Definitely not! Children are curious little people who like to learn, explore and have fun while doing it. I am a strong believer in travelling with children from their young age. If you expose them early to travel, new cultures, countries, foods and people, they’ll be better prepared for living. Travelling is one of the best schools of life.
I also believe that we should expose children to history, music and art as soon as possible, so they learn to appreciate it, like it and gain knowledge from it. That’s why I take my children with me to explore castles, museums, palaces or cathedrals.
Since history, architecture and art are not easy topics for children, I don’t push it overly. I always try to make it interesting for them and I always combine or alternate with activities that they like more.
Don’t sacrifice your passions
If you like visiting castles, palaces and museums, I don’t think you should sacrifice your interests and passions just because you have children. When we have children, our lives don’t stop. While kids are in their baby and toddler years, we are tied to the ground around them. Those first three or four years it’s easier to stay put and not travel very far. But as soon as kids are in the kindergarten age, we can take them on longer and more adventurous trips.
Of course, it depends on the child’s character. A calm, happy baby will most probably be a calm and happy traveller. A little choleric will be more difficult to manage. But one thing is for sure, things get easier as they age. Things also get much easier, if you gradually train them to be travellers.
Don’t miss the opportunity
Children grow terribly fast. Until they become rebellious teenagers who think they are smarter than you, you have around 12-13 years to enjoy them, teach them and be everything to them. If you keep postponing travelling and all the things you dream about doing with your kids, time will run out. Don’t miss your opportunity and travel with your children as early as they are ready.

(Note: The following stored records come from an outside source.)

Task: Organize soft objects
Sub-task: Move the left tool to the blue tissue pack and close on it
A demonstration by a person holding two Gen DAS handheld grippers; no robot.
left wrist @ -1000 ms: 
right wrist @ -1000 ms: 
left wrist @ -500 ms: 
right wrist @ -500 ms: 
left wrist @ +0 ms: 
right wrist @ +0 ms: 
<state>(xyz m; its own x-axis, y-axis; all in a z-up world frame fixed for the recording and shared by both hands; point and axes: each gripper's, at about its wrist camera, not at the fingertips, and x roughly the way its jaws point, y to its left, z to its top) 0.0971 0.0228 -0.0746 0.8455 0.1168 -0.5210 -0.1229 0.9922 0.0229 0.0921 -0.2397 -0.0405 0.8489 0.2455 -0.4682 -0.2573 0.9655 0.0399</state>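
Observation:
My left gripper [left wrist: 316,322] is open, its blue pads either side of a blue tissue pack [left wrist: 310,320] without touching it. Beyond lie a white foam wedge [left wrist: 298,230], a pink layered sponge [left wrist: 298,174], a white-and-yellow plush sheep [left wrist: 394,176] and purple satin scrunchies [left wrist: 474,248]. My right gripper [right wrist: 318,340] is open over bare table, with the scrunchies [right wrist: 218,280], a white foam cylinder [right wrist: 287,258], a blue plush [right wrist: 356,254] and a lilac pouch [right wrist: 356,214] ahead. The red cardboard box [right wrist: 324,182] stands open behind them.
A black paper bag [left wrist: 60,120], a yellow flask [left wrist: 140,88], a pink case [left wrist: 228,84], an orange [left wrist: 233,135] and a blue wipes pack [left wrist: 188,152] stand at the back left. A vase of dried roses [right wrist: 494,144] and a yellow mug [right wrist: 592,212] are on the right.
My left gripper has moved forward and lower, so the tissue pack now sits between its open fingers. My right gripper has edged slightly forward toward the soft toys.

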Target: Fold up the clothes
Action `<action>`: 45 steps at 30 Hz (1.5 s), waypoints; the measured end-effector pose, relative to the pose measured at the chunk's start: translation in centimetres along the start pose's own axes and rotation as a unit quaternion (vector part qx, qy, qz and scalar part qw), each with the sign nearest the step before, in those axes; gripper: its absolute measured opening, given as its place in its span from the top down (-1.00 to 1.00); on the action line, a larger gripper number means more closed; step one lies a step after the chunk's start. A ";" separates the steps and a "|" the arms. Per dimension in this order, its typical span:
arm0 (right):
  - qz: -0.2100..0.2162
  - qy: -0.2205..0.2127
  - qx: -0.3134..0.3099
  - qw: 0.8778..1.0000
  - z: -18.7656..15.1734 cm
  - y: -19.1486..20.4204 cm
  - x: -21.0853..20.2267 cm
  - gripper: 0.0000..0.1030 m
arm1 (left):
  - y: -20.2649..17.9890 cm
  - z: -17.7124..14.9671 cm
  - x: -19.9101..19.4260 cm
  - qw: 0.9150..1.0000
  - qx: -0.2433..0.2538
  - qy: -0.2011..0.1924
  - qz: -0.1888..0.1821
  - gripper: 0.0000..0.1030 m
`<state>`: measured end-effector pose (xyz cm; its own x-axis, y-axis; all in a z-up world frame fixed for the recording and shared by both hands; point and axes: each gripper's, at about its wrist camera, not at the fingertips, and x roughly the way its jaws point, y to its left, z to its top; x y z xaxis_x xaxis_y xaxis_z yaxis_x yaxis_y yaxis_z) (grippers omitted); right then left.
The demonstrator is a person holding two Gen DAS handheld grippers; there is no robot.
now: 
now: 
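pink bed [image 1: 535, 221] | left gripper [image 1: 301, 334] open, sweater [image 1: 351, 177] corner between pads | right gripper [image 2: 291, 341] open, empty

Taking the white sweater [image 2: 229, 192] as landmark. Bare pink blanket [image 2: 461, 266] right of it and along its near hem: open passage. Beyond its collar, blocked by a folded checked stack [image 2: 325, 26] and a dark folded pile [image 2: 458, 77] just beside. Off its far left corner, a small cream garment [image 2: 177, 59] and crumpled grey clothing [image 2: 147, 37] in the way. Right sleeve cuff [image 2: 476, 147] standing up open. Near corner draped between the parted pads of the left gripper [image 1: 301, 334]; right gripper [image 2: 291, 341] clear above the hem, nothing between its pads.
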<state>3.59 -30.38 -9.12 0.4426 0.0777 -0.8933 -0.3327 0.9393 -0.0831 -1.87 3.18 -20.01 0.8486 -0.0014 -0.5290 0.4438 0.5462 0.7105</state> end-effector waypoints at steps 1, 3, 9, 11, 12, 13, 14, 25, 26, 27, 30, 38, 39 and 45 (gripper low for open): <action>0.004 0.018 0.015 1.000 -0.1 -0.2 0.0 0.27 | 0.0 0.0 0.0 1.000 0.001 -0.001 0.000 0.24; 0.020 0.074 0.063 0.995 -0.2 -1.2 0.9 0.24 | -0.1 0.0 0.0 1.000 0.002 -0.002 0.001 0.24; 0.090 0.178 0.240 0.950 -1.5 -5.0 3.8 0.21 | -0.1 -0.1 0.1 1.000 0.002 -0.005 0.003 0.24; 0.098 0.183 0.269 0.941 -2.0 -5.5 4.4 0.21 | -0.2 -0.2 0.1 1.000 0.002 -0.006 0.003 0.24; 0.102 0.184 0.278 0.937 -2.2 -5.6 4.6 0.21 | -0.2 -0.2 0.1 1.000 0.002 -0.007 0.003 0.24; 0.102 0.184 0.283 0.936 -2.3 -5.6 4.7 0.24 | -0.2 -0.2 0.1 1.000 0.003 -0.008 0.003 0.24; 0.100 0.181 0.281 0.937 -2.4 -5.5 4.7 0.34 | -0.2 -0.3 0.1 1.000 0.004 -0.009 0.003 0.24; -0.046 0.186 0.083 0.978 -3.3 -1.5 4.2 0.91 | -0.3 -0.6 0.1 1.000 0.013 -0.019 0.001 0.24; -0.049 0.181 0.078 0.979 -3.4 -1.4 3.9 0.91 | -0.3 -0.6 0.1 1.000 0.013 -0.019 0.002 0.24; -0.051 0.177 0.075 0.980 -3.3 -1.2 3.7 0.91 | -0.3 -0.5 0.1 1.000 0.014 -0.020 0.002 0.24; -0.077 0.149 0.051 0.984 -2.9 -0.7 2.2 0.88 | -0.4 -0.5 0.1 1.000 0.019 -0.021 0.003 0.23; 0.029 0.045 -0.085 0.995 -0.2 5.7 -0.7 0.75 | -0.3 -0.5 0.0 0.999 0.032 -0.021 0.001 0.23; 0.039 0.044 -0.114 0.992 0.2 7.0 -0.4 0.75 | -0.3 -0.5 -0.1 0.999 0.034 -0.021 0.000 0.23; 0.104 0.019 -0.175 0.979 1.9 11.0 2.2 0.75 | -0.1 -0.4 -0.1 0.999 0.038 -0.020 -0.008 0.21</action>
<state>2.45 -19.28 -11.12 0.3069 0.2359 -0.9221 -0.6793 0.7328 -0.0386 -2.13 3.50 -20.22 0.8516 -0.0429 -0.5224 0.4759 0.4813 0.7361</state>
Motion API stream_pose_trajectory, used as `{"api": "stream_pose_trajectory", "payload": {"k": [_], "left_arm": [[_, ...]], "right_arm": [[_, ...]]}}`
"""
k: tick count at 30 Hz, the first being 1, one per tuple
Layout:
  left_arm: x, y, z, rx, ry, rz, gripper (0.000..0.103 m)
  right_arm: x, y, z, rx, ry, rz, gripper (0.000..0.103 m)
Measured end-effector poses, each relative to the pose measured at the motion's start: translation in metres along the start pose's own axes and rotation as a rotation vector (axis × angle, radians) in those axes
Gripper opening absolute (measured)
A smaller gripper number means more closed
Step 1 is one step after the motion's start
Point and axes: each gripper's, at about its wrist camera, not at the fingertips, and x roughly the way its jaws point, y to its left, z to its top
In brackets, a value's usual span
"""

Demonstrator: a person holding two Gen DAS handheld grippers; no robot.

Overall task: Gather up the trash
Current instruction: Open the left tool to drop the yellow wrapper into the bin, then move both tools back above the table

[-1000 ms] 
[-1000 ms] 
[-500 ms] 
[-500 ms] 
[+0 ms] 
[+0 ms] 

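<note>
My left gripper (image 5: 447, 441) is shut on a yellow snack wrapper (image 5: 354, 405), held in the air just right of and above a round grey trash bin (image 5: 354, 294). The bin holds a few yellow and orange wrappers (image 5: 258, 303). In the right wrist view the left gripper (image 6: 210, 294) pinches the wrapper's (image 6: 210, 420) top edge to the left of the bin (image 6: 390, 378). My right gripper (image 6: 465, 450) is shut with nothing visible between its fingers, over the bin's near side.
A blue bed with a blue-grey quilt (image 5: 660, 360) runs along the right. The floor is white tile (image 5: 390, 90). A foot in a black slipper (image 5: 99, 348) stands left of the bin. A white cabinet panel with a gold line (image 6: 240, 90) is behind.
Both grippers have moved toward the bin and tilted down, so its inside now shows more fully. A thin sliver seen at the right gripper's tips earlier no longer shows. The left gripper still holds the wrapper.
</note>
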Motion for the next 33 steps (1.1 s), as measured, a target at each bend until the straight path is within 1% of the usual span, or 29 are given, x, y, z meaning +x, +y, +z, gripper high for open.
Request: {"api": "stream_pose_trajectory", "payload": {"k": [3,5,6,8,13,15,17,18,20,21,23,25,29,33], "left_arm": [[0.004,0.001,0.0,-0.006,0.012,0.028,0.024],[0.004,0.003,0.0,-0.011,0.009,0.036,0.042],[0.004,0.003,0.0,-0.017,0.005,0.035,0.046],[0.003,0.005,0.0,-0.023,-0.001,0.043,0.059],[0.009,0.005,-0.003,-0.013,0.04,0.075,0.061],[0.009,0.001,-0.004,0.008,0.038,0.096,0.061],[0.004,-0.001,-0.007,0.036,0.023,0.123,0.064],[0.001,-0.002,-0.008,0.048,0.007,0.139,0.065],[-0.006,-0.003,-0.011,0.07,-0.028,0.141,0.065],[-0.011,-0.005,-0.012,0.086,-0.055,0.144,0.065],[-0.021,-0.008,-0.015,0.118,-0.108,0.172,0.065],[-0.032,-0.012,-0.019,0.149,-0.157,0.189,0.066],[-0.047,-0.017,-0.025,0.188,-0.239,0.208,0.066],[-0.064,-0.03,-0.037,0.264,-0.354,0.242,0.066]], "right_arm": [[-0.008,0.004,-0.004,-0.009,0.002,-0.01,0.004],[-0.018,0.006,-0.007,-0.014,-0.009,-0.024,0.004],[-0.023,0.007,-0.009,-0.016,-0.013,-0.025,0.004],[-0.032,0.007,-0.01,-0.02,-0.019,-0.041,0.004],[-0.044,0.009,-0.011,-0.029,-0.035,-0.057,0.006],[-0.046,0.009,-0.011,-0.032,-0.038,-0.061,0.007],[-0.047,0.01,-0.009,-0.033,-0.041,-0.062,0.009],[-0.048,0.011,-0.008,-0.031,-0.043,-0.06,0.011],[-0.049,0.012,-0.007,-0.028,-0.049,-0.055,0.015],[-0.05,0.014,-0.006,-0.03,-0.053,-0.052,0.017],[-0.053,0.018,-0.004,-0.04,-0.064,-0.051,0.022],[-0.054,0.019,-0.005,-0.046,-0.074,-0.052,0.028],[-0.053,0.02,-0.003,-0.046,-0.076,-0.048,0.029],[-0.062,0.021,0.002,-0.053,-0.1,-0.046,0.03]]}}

This is also valid for taking children to visit castles, palaces and museums. If you don’t take them there while you are able to influence them with your enthusiasm, they won’t learn to like it. Be their leader and example, and they’ll follow and imitate you.
Here are several tricks and tips that will help you prevent unpleasant situations, minimize stress and misbehaviour while you explore cultural and historical landmarks. The secret ingredients are planning and preparation. In the example below, we are visiting a medieval castle in Europe, but this advice is valid for all places not primarily intended for entertaining children, such as cathedrals, temples, castles, museums, historic monuments, caves or classical music concerts.
18 Tips, Tricks and Advice on Visiting Castles, Palaces and Museums with Children
Before the trip
- I suggest parents do some extra work before a planned trip to a castle or a museum. If possible, do some research on the castle and tell your children about it before you go. Don’t tell them too early. They might bug you daily with “When are we going?” or “I am not going.” It’s enough to tell them about the trip just one or two days before departure. This way you’ll avoid the above comments as well as awkward explanations if your plans change. Shortly before departure, tell them where exactly you are heading and what they’ll see. Be excited and enthusiastic about it. You want them to be excited about it, too, so present the information in a fun way. And if necessary, add a little made-up, side story about a princess or a brave knight. This is especially helpful with kindergarten age group.
- If they aren’t particularly fond of the idea, always plan your trip to castles and museums in a way that you combine it with some other activity that your children will enjoy. Do the castle part first and then go to the nearby zoo or a water park. If you do it in the opposite order, it won’t work. Children will be too immersed in fun and you’ll never get them to the ‘boring’ part.
- Tell them how long the castle tour will take and what kind of behaviour you expect from them. To encourage cooperation, promise them a small reward (e.g. a cookie or an ice cream cone) they’ll get after the tour only if they comply.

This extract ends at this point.